EXERCISE OBJECTIVE
Return the lines below that contain "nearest".

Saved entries
----------
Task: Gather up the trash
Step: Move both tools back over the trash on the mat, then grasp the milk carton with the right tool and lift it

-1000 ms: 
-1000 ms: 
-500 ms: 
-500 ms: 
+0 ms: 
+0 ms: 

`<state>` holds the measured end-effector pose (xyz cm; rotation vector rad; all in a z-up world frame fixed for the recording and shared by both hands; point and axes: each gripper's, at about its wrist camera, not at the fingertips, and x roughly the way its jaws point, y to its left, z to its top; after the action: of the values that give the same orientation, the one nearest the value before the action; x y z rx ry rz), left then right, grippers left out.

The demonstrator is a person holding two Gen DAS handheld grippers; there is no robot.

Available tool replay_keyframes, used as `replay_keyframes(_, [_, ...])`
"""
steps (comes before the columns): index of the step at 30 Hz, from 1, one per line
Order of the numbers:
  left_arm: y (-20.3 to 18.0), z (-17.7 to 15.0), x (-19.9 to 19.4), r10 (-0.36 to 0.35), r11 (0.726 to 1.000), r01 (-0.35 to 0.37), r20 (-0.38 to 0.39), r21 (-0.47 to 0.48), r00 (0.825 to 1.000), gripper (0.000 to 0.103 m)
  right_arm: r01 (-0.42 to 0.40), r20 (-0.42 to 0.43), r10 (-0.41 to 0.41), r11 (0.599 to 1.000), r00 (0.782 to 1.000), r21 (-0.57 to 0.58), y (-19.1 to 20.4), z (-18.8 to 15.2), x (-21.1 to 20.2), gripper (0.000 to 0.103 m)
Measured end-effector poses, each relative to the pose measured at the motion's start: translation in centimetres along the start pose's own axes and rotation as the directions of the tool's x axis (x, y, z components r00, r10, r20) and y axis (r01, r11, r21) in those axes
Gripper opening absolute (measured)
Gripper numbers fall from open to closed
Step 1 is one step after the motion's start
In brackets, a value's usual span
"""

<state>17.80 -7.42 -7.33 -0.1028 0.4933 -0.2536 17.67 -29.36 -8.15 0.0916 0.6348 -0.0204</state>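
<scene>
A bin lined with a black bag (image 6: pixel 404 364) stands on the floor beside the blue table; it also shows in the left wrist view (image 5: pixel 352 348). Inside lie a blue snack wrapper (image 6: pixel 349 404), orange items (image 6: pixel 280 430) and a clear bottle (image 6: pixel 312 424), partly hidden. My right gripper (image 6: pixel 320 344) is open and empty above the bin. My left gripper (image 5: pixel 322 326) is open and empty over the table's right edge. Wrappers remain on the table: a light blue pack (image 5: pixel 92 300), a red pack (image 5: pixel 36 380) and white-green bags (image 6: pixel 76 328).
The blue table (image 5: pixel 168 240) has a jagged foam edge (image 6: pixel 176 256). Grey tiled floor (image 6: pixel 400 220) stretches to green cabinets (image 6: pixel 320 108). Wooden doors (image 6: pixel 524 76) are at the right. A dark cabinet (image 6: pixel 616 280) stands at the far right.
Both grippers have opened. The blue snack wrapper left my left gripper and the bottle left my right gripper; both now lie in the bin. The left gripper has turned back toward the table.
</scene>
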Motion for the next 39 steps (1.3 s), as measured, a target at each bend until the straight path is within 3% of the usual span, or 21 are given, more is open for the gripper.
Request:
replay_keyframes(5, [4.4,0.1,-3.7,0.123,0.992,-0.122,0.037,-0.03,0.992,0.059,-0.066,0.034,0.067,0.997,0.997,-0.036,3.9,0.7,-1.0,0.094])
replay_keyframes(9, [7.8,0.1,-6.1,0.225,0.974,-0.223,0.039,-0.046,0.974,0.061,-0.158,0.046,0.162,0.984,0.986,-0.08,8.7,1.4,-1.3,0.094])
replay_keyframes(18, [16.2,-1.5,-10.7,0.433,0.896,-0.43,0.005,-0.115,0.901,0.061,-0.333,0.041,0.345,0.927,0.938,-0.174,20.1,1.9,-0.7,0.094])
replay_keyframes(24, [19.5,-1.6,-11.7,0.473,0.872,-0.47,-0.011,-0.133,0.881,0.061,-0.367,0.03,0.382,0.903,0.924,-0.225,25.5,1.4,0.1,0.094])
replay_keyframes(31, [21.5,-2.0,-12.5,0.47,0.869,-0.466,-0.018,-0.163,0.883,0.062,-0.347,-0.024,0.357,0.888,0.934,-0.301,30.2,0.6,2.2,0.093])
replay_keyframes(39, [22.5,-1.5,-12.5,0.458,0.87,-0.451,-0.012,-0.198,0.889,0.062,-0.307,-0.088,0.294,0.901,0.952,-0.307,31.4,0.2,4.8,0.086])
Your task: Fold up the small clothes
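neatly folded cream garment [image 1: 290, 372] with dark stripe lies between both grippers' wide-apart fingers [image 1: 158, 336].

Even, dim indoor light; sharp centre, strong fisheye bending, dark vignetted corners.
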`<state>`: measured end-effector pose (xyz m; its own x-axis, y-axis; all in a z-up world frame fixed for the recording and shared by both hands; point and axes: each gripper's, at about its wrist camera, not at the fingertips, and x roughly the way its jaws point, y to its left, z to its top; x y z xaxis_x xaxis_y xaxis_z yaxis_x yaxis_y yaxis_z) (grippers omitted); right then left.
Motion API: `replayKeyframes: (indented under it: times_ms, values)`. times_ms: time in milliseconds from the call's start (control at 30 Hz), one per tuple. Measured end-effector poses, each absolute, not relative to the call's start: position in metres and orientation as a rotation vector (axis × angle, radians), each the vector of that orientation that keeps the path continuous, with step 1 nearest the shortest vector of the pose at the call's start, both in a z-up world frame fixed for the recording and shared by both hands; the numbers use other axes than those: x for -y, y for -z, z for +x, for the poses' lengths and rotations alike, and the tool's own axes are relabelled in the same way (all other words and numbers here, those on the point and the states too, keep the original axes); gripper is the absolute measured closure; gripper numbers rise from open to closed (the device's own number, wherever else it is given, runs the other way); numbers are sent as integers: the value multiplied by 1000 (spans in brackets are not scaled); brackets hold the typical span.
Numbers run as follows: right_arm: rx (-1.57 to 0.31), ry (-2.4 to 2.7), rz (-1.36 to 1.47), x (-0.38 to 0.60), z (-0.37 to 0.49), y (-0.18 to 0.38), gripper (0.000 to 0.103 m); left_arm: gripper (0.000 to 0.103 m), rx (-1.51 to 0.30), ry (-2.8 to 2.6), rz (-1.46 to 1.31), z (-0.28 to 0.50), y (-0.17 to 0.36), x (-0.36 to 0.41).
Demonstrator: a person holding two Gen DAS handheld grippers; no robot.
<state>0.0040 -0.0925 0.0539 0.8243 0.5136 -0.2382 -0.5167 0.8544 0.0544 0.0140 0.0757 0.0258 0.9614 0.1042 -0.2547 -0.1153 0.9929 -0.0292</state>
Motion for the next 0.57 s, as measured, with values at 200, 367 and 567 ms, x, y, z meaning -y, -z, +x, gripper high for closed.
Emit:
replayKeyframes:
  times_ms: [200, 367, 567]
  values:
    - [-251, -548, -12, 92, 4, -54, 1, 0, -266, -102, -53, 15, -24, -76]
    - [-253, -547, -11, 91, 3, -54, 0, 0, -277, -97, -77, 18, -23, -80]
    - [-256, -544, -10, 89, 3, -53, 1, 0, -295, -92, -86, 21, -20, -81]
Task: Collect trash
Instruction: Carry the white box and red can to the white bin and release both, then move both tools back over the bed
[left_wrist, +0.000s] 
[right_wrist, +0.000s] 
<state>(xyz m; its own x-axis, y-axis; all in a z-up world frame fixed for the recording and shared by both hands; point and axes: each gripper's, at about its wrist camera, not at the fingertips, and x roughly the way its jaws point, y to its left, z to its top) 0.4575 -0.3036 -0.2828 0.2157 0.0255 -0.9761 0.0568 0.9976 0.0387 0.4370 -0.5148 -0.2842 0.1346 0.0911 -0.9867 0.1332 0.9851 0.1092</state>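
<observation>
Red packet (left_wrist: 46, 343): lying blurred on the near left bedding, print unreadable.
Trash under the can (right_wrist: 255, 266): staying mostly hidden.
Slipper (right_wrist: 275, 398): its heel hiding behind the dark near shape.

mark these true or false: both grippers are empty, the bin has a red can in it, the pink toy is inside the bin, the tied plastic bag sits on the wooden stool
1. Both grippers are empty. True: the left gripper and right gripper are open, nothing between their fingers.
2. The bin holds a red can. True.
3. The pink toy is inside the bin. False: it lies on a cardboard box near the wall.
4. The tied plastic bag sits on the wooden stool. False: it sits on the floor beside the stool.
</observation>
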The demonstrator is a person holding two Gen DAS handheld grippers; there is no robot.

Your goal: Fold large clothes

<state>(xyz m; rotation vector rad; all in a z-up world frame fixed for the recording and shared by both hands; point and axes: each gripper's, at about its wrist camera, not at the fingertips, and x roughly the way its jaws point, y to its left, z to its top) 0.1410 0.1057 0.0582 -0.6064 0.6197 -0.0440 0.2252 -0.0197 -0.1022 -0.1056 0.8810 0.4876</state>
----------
YOUR RESPONSE
`<state>` holds the measured end-effector pose (xyz cm; rotation vector rad; all in a z-up world frame fixed for the recording and shared by both hands; point and axes: each gripper's, at about its wrist camera, not at the fingertips, and x roughly the way its jaws point, y to its left, z to its top; after the action: of the values that give the same orientation, the one nearest the value before the action; x y z rx ry rz), left then right, grippers left out.
Motion API: `replayKeyframes: (indented under it: times_ms, values)`. times_ms: time in milliseconds from the call's start (control at 30 Hz), one per tuple. Measured end-effector poses, each absolute, not relative to the call's start: position in metres and orientation as a rotation vector (axis × angle, radians), each the vector of that orientation that keeps the path continuous, with step 1 nearest the shortest vector of the pose at the call's start, both in a z-up world frame fixed for the recording and shared by both hands; the numbers use other axes than those: x for -y, y for -z, z for +x, for the poses' lengths and rotations alike, and the tool's own axes are relabelled in the same way (all other words and numbers here, those on the point and the states too, keep the original axes); gripper is the absolute measured closure; gripper numbers rise from open to closed (the device's own number, wherever else it is given, runs the other way); numbers are sent as integers: the value multiplied by 1000 (spans in brackets are not scaled); brackets hold the typical span.

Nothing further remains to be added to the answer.